Workers began a strike against General Motors on Monday after America's biggest carmaker failed to reach a deal over pay and conditions with the United Auto Workers union (UAW).
Almost 50,000 workers are due to take part in the strike, the first major stoppage at GM since 2007.
"We do not take this lightly. This is our last resort," UAW vice-president Terry Dittes told reporters in Detroit.
The sides had set a Saturday night deadline to reach an agreement.
In the 2007 strike, a two-day stoppage cost $300m (£240m).
The union's previous four-year contract with GM expired this weekend, and the two sides had been holding negotiations on wide-ranging issues, including wages, healthcare, profit sharing and job security.
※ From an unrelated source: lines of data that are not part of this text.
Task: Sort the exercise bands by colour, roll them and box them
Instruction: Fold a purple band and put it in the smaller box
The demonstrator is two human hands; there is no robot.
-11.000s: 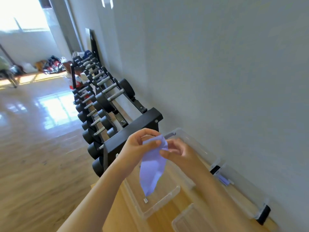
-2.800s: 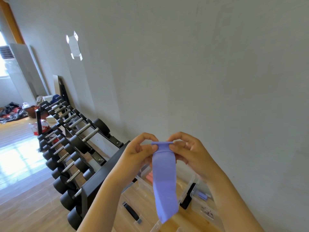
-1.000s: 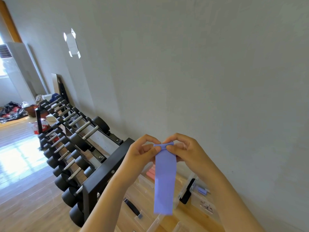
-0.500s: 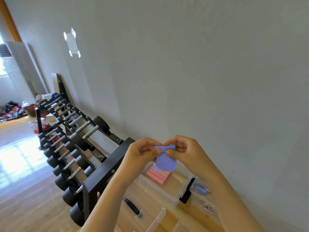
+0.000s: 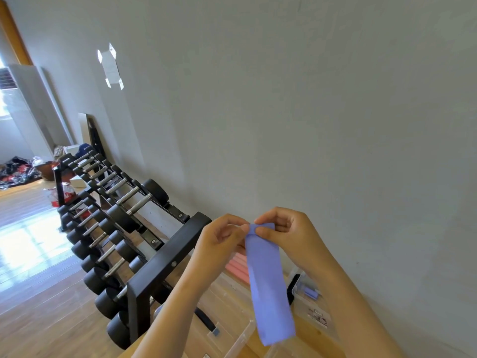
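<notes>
The left hand [image 5: 222, 236] and the right hand [image 5: 289, 231] hold a purple band [image 5: 268, 285] in the air in front of the wall [image 5: 309, 99], above the table [image 5: 308, 332]. The left hand pinches the band's top edge from the left between thumb and forefinger, with its other fingers curled in. The right hand pinches the same edge from the right, thumb in front and fingers curled behind. The top edge is folded over a little. The rest hangs flat, its lower end over the clear boxes along the table's far edge by the wall. One box [image 5: 227, 284] holds pink rolls [image 5: 236, 268]. The box to its right [image 5: 316, 312] holds a small purple roll [image 5: 311, 294]. A dumbbell rack [image 5: 165, 259] stands just beside the table's left edge, along the wall.
</notes>
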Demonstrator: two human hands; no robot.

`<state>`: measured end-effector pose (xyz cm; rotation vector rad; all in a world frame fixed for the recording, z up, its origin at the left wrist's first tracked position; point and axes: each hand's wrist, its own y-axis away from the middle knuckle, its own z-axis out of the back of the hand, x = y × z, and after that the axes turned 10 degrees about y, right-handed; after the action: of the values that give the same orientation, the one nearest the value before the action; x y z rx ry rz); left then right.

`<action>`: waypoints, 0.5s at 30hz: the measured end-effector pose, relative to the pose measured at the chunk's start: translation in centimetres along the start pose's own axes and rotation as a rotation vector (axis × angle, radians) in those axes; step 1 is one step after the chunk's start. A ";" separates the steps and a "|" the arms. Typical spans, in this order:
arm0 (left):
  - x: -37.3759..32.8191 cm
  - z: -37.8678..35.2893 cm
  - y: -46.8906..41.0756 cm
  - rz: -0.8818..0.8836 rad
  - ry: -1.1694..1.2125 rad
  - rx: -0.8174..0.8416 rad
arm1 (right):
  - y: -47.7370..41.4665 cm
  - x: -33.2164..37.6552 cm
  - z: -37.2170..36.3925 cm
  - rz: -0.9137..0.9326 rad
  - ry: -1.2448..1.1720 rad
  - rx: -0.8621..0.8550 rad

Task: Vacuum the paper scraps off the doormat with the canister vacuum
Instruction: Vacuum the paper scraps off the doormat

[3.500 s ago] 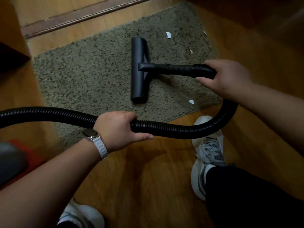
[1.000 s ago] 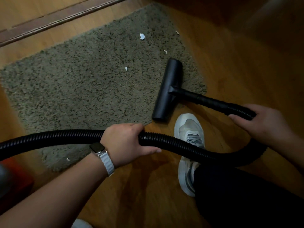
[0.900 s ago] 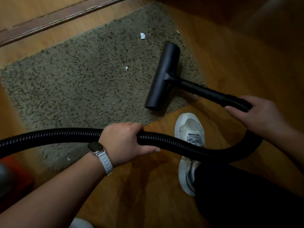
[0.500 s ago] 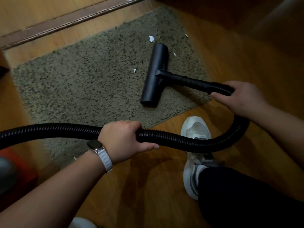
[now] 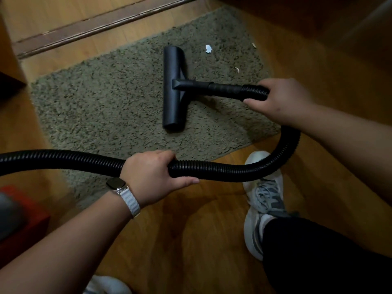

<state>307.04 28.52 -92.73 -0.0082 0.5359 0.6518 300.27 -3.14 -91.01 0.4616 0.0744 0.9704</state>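
A shaggy olive doormat (image 5: 110, 98) lies on the wood floor. The black floor nozzle (image 5: 174, 88) rests flat on the mat's middle right, its short wand pointing right. My right hand (image 5: 280, 100) grips the wand where the ribbed hose begins. The black ribbed hose (image 5: 222, 171) loops down under that hand and runs left across the view. My left hand (image 5: 152, 175) is closed around it above the mat's near edge. A white paper scrap (image 5: 208, 48) lies just right of the nozzle's far end. Two smaller scraps (image 5: 237, 69) sit further right, one at the mat's edge.
A red and grey canister body (image 5: 14, 217) shows at the lower left edge. My right shoe (image 5: 263, 198) stands on the floor just off the mat's near right corner. A wooden door threshold (image 5: 89, 24) runs along the far side. A dark furniture edge (image 5: 8, 85) is at left.
The nozzle has slid left and further onto the mat, passing over the small scrap that lay to its left; that scrap is gone from sight. My right hand followed it.
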 end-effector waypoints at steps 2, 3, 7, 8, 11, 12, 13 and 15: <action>0.2 0.0 0.0 -0.007 -0.004 -0.011 | 0.4 -0.3 0.1 -0.013 -0.013 -0.007; 0.2 0.1 0.0 -0.012 -0.005 -0.016 | 0.7 -0.8 0.1 -0.033 -0.020 -0.009; 0.0 0.1 -0.4 -0.013 -0.007 -0.019 | 2.2 -3.4 -0.3 -0.158 -0.064 -0.021; 0.0 0.2 -0.4 -0.008 -0.006 -0.015 | 2.5 -3.9 -0.5 -0.177 -0.084 -0.019; -0.2 0.2 -0.5 0.002 -0.009 0.001 | 2.6 -4.0 -1.0 -0.179 -0.106 -0.012; -0.2 0.2 -0.6 0.007 -0.013 0.009 | 2.5 -3.8 -1.1 -0.157 -0.094 -0.016; -0.2 0.2 -0.6 0.013 -0.019 0.017 | 2.4 -3.4 -1.1 -0.128 -0.081 -0.016; -0.1 0.1 -0.6 0.018 -0.032 0.027 | 2.0 -2.5 -1.0 -0.061 -0.052 -0.005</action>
<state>307.36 27.95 -92.67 0.0322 0.5140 0.6611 297.01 -3.80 -91.45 0.4775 0.0393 0.8984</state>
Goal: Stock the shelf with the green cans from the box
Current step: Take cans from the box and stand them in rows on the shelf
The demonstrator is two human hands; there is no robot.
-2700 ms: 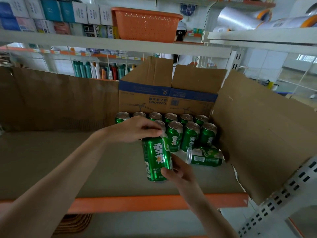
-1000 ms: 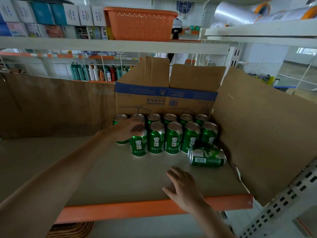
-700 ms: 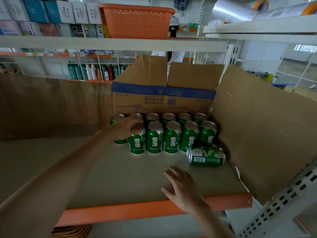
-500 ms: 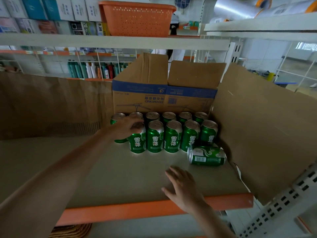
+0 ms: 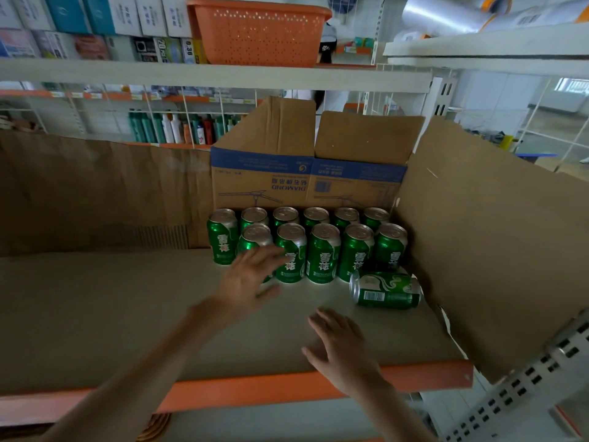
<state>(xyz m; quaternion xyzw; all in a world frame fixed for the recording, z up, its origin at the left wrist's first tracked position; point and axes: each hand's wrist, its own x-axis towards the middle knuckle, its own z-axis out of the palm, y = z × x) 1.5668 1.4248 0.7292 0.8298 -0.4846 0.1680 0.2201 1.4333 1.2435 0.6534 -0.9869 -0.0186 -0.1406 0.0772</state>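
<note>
Green cans (image 5: 322, 253) stand upright in two rows on a shelf (image 5: 95, 314) at the centre of our frame, long axes vertical, silver tops up, white lettering turned toward us. The back row stands against the foot of a cardboard box (image 5: 306, 173) with a blue band, its print upside down.

One fallen can (image 5: 387, 290) lies on its side at the right end of the front row. Its long axis runs left to right across the frame, silver top to the left, base toward the cardboard sheet (image 5: 494, 234) leaning at the right, barcode facing us.

Our left hand (image 5: 250, 280) hovers before the leftmost front-row can, fingers spread and holding nothing. It is blurred, and we cannot tell if it touches the can. Our right hand (image 5: 342, 349), below centre, is empty, fingers straight and apart, over the shelf near its orange edge (image 5: 255, 390).

The left hand covers most of that can's label. Of the back row we see mostly tops; only its leftmost can shows a label. The box's inside is hidden behind its raised flaps. Both forearms are cut off at the bottom of the frame.
</note>
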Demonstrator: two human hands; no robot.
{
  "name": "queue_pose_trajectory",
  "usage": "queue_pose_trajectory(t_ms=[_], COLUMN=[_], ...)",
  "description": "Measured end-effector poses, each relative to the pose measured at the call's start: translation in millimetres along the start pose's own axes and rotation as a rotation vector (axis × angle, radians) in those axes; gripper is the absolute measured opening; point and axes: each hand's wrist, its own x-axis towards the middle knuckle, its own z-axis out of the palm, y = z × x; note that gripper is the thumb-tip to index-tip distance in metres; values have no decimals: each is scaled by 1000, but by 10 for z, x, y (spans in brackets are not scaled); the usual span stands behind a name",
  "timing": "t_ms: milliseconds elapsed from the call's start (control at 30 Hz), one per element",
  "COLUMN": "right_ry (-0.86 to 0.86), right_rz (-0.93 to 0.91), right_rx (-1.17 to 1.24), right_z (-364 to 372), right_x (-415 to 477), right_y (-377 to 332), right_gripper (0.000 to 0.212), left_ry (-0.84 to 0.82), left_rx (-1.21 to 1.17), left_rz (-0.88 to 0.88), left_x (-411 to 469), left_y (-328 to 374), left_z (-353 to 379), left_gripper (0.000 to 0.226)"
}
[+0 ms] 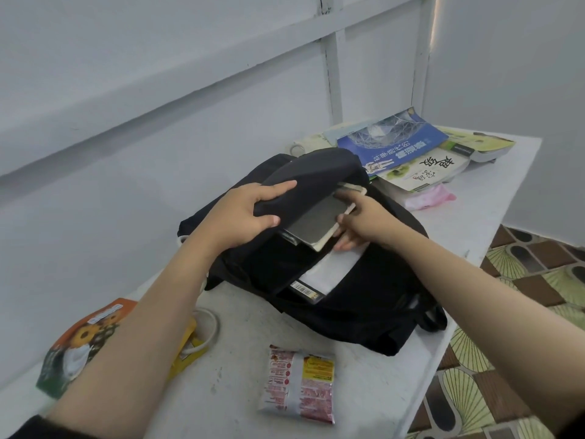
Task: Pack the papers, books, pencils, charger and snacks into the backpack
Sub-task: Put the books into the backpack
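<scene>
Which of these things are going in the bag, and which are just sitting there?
For packing:
- black backpack, flap held up by the left hand
- grey book, held by the right hand
- blue book on the stack
- red snack packet
- orange snack bag
- white cable

Just lying about:
- white mug
- pink wrapper, probably

We're riding on the person's head, one wide-angle view tipped forward and down, close over the white table (240,359), backpack (364,299) near centre at arm's reach, wall (158,90) up top, tiled floor (506,375) off right.
</scene>
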Motion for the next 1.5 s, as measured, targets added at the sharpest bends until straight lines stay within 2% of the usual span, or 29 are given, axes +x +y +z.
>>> queue_pose_trajectory(t_ms=[100,200,267,367,467,800,967,1233,1500], right_ry=[301,426,424,243,103,5,-2,-18,-57], right_rz=[-170,-294,-363,-340,-275,-302,-283,-364,-365], right_rx=[-469,-743,-828,-927,-962,-1078,-1033,-1149,-1168], right_z=[41,153,244,363,417,479,577,632,638], right_x=[106,36,-60,-179,-205,49,-142,-177,-110], right_y=[49,193,281,385,429,299,365,393,372], right_gripper=[33,22,24,45,55,58,59,57,56], left_ry=[7,20,29,30,31,41,52,64,60], left_rx=[-8,-20,-35,-50,-37,9,-5,24,39], left_rz=[2,2,6,2,7,37,30,33,23], left_x=[-8,-32,-46,-43,-43,-57,-88,-97,-96], left_y=[-24,-57,-75,-85,-55,-33,-39,-4,-28], left_z=[20,49,57,53,49,46,69,90,122], left_gripper=[67,67,67,67,67,63,63,62,65])
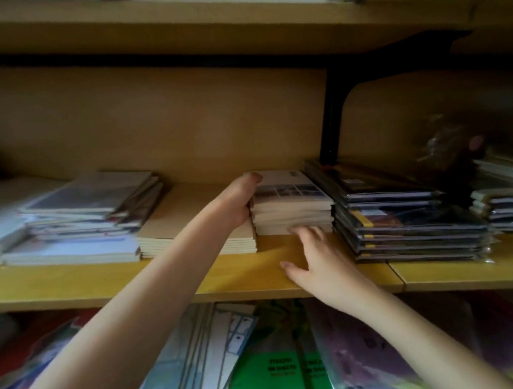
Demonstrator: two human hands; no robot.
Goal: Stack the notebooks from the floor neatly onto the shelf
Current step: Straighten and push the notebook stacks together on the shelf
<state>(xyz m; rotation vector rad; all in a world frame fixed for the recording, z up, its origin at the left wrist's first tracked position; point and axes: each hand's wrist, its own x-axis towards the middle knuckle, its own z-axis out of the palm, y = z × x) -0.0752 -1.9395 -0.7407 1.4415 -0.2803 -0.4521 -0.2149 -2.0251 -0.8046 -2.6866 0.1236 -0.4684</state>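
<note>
A small stack of pale notebooks [292, 209] stands on the wooden shelf [101, 282], between a flat tan pile and a dark pile. My left hand [237, 202] is curled against the stack's left side, thumb at the top cover. My right hand [313, 257] lies with spread, straight fingers on the shelf, its fingertips touching the stack's front bottom edge.
Left of the stack lie tan notebooks [196, 230] and an uneven pile of mixed notebooks [92, 211]. To the right sits a taller dark pile in plastic sleeves [406, 221]. A black bracket [332, 119] stands behind. Folders and green booklets [274, 375] fill the lower shelf.
</note>
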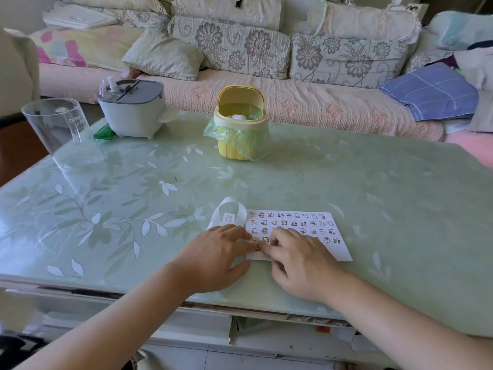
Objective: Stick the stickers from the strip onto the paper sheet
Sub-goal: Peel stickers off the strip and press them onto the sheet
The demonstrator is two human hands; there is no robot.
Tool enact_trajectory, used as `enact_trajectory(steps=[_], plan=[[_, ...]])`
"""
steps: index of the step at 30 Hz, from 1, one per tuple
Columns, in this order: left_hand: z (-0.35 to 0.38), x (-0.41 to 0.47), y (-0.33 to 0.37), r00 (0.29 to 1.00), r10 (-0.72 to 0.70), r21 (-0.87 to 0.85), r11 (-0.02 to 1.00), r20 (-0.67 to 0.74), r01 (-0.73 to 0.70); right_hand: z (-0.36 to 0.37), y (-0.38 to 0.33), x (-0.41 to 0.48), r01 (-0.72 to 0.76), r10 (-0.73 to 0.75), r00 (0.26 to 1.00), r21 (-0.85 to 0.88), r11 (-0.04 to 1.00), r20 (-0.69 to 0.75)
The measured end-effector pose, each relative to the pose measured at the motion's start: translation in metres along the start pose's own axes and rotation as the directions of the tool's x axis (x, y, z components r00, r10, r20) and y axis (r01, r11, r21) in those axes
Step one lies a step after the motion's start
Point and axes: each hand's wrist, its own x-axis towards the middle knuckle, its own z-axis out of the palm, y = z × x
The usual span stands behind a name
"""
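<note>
Sticker [257, 249] on paper sheet [342, 253] corner, left fingers [240, 236] flat beside it, right fingers [277, 236] curled, pinch unclear

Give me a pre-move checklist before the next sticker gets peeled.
1. Sheet flat on table: ok.
2. Bare space left on sheet: ok, along the near edge.
3. Current sticker fully pressed down: cannot tell, fingertips crowd it.
4. Strip close by, curled just left of sheet: ok; one more shows on it.
5. Left hand flat, fingers on sheet edge: ok.
6. Right hand free of the sticker: cannot tell, its curled fingers hide the contact.
</note>
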Motion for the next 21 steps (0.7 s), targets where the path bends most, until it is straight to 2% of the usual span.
enact_trajectory(steps=[4, 10, 14, 18, 21], plan=[[0.002, 0.000, 0.001, 1.000, 0.006, 0.049, 0.999, -0.019, -0.005, -0.001, 0.001, -0.006, 0.012, -0.012, 1.000, -0.020, 1.000, 0.002], [-0.005, -0.002, -0.002, 0.998, 0.065, 0.055, 0.996, 0.026, -0.066, -0.009, 0.001, -0.008, -0.026, 0.022, 0.998, 0.062, 0.998, 0.065], [-0.008, -0.004, -0.003, 0.994, 0.097, 0.046, 0.994, 0.046, -0.099, -0.008, -0.001, -0.006, -0.012, 0.010, 0.996, 0.016, 1.000, 0.093], [-0.008, -0.004, -0.002, 0.999, 0.035, -0.084, 0.996, 0.008, -0.034, -0.012, 0.002, 0.001, -0.050, 0.042, 0.996, 0.100, 0.994, 0.077], [-0.013, 0.001, -0.005, 0.997, 0.021, -0.205, 0.978, -0.071, -0.036, -0.016, 0.004, 0.010, -0.104, 0.094, 0.994, 0.170, 0.980, 0.064]])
Also, the union has been fighting to stop GM from closing car assembly plants in Ohio and Michigan, which the company has said are necessary responses to changes in the market. Earlier on Sunday 850 maintenance workers at five GM facilities walked off the job on strike.
Mr Dittes said: "We are standing up for fair wages, we are standing up for affordable, quality health care. We are standing up for our share of the profits."
GM argues that its wages and benefits are among the best in the industry. The carmaker said in a statement that its offer to the UAW during talks included more than $7bn in new investments, more jobs, and pay and benefits increases. "We have negotiated in good faith and with a sense of urgency," GM said.
It remains unclear whether the two sides have plans for further negotiations.
The strike comes at a time when the US car industry is starting to see a slowdown in sales, and rising costs associated with investment in electric vehicles and curbing emissions.